__Work request__:
Reproduce the records below word for word.

*** Block opens ***

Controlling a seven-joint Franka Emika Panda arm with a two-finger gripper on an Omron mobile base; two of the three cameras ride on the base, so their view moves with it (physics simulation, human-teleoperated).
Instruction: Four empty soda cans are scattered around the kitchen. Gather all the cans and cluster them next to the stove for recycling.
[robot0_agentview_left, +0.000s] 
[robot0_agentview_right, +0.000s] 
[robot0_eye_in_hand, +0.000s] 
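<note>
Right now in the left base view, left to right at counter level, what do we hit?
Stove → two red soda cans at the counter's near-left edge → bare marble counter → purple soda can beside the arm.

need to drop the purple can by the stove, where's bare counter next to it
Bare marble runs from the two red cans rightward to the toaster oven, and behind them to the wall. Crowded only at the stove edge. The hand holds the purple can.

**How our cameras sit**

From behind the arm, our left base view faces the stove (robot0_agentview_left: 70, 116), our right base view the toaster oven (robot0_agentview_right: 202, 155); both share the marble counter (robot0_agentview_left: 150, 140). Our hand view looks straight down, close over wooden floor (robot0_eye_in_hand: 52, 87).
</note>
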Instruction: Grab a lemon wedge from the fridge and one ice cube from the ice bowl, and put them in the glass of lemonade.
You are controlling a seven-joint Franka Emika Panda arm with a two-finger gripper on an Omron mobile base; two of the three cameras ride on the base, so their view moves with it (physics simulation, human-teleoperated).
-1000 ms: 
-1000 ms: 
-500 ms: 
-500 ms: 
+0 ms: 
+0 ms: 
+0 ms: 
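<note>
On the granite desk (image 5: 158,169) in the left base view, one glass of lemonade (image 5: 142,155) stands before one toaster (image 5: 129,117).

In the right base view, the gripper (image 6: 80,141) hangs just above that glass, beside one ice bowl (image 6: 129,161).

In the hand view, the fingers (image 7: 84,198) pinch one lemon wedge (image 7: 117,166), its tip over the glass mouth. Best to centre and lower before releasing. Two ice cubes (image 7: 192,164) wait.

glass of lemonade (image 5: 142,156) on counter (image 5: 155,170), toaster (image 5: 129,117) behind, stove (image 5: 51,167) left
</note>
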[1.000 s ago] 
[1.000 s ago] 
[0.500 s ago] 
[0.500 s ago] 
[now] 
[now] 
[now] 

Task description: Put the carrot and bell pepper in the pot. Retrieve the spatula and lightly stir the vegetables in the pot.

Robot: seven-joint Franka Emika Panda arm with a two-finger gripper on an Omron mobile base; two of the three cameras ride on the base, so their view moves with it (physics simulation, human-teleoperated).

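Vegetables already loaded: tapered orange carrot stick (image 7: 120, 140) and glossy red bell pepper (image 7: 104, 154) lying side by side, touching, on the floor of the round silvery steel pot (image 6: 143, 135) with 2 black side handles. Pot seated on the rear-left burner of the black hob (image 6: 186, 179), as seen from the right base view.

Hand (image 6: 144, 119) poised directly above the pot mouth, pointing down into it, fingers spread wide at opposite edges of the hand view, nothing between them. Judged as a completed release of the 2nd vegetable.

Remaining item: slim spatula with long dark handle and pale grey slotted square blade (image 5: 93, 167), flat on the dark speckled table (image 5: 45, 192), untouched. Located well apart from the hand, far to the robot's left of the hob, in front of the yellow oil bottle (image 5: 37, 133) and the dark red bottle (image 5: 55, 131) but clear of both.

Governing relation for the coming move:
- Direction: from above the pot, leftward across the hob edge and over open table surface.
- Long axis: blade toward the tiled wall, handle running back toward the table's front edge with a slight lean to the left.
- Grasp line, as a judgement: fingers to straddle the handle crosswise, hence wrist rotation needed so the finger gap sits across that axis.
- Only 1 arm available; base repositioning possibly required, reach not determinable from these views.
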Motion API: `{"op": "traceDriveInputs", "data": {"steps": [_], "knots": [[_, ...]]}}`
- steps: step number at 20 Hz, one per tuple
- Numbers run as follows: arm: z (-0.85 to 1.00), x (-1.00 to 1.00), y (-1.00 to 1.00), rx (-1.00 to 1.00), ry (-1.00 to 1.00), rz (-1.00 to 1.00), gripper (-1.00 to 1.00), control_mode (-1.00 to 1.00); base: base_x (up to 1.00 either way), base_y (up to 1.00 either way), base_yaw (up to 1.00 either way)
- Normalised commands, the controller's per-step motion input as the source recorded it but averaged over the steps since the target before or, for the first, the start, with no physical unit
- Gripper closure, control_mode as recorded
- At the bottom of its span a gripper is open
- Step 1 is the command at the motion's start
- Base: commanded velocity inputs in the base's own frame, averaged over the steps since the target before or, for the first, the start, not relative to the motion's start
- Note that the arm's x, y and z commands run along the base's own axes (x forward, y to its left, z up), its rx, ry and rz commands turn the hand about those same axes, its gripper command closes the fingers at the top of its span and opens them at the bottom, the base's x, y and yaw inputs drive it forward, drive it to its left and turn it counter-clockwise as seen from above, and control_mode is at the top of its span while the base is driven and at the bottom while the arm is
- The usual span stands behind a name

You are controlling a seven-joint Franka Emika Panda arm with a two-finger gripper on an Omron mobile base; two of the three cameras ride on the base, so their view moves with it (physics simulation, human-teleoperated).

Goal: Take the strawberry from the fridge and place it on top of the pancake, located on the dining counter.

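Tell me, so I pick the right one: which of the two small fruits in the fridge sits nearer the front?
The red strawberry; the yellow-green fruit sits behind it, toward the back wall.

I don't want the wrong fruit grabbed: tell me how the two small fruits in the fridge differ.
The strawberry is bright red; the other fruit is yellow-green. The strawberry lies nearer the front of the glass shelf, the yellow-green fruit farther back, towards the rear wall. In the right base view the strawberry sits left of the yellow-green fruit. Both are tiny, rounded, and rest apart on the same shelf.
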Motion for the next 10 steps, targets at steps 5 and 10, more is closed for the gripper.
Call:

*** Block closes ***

__Solution to this exercise__:
Controlling a seven-joint Franka Emika Panda arm with a two-finger gripper on an Omron mobile base; two of the three cameras ride on the base, so their view moves with it (physics simulation, human-teleoperated).
Instruction: Four empty soda cans are scattered around the kitchen. Gather all the cans and cluster them next to the stove for recycling.
[robot0_agentview_left, +0.000s] 
[robot0_agentview_right, +0.000s] 
[robot0_eye_in_hand, +0.000s] 
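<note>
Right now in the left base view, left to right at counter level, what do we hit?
Stove → two red soda cans at the counter's near-left edge → bare marble counter → purple soda can beside the arm.

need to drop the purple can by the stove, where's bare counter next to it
Bare marble runs from the two red cans rightward to the toaster oven, and behind them to the wall. Crowded only at the stove edge. The hand holds the purple can.

**How our cameras sit**

From behind the arm, our left base view faces the stove (robot0_agentview_left: 70, 116), our right base view the toaster oven (robot0_agentview_right: 202, 155); both share the marble counter (robot0_agentview_left: 150, 140). Our hand view looks straight down, close over wooden floor (robot0_eye_in_hand: 52, 87).
</note>
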Instruction: Grab a lemon wedge from the fridge and one ice cube from the ice bowl, and put them in the glass of lemonade.
You are controlling a seven-joint Franka Emika Panda arm with a two-finger gripper on an Omron mobile base; two of the three cameras ride on the base, so their view moves with it (physics simulation, human-teleoperated).
-1000 ms: 
-1000 ms: 
-500 ms: 
-500 ms: 
+0 ms: 
+0 ms: 
+0 ms: 
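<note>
On the granite desk (image 5: 158,169) in the left base view, one glass of lemonade (image 5: 142,155) stands before one toaster (image 5: 129,117).

In the right base view, the gripper (image 6: 80,141) hangs just above that glass, beside one ice bowl (image 6: 129,161).

In the hand view, the fingers (image 7: 84,198) pinch one lemon wedge (image 7: 117,166), its tip over the glass mouth. Best to centre and lower before releasing. Two ice cubes (image 7: 192,164) wait.

glass of lemonade (image 5: 142,156) on counter (image 5: 155,170), toaster (image 5: 129,117) behind, stove (image 5: 51,167) left
</note>
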[1.000 s ago] 
[1.000 s ago] 
[0.500 s ago] 
[0.500 s ago] 
[now] 
[now] 
[now] 

Task description: Put the carrot and bell pepper in the pot. Retrieve the spatula and lightly stir the vegetables in the pot.

Robot: seven-joint Franka Emika Panda arm with a two-finger gripper on an Omron mobile base; two of the three cameras ride on the base, so their view moves with it (physics simulation, human-teleoperated).

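Vegetables already loaded: tapered orange carrot stick (image 7: 120, 140) and glossy red bell pepper (image 7: 104, 154) lying side by side, touching, on the floor of the round silvery steel pot (image 6: 143, 135) with 2 black side handles. Pot seated on the rear-left burner of the black hob (image 6: 186, 179), as seen from the right base view.

Hand (image 6: 144, 119) poised directly above the pot mouth, pointing down into it, fingers spread wide at opposite edges of the hand view, nothing between them. Judged as a completed release of the 2nd vegetable.

Remaining item: slim spatula with long dark handle and pale grey slotted square blade (image 5: 93, 167), flat on the dark speckled table (image 5: 45, 192), untouched. Located well apart from the hand, far to the robot's left of the hob, in front of the yellow oil bottle (image 5: 37, 133) and the dark red bottle (image 5: 55, 131) but clear of both.

Governing relation for the coming move:
- Direction: from above the pot, leftward across the hob edge and over open table surface.
- Long axis: blade toward the tiled wall, handle running back toward the table's front edge with a slight lean to the left.
- Grasp line, as a judgement: fingers to straddle the handle crosswise, hence wrist rotation needed so the finger gap sits across that axis.
- Only 1 arm available; base repositioning possibly required, reach not determinable from these views.
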Motion API: `{"op": "traceDriveInputs", "data": {"steps": [_], "knots": [[_, ...]]}}`
- steps: step number at 20 Hz, one per tuple
- Numbers run as follows: arm: z (-0.85 to 1.00), x (-1.00 to 1.00), y (-1.00 to 1.00), rx (-1.00 to 1.00), ry (-1.00 to 1.00), rz (-1.00 to 1.00), gripper (-1.00 to 1.00), control_mode (-1.00 to 1.00); base: base_x (up to 1.00 either way), base_y (up to 1.00 either way), base_yaw (up to 1.00 either way)
- Normalised commands, the controller's per-step motion input as the source recorded it but averaged over the steps since the target before or, for the first, the start, with no physical unit
- Gripper closure, control_mode as recorded
- At the bottom of its span a gripper is open
- Step 1 is the command at the motion's start
- Base: commanded velocity inputs in the base's own frame, averaged over the steps since the target before or, for the first, the start, not relative to the motion's start
- Note that the arm's x, y and z commands run along the base's own axes (x forward, y to its left, z up), its rx, ry and rz commands turn the hand about those same axes, its gripper command closes the fingers at the top of its span and opens them at the bottom, the base's x, y and yaw inputs drive it forward, drive it to its left and turn it counter-clockwise as seen from above, and control_mode is at the top of its span while the base is driven and at the bottom while the arm is
- The usual span stands behind a name

You are controlling a seven-joint Franka Emika Panda arm with a two-finger gripper on an Omron mobile base; two of the three cameras ride on the base, so their view moves with it (physics simulation, human-teleoperated).

Goal: Take the strawberry from the fridge and place it on top of the pancake, located on the dining counter.

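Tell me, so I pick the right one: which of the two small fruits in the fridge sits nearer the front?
The red strawberry; the yellow-green fruit sits behind it, toward the back wall.

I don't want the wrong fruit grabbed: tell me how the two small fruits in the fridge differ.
The strawberry is bright red; the other fruit is yellow-green. The strawberry lies nearer the front of the glass shelf, the yellow-green fruit farther back, towards the rear wall. In the right base view the strawberry sits left of the yellow-green fruit. Both are tiny, rounded, and rest apart on the same shelf.
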Motion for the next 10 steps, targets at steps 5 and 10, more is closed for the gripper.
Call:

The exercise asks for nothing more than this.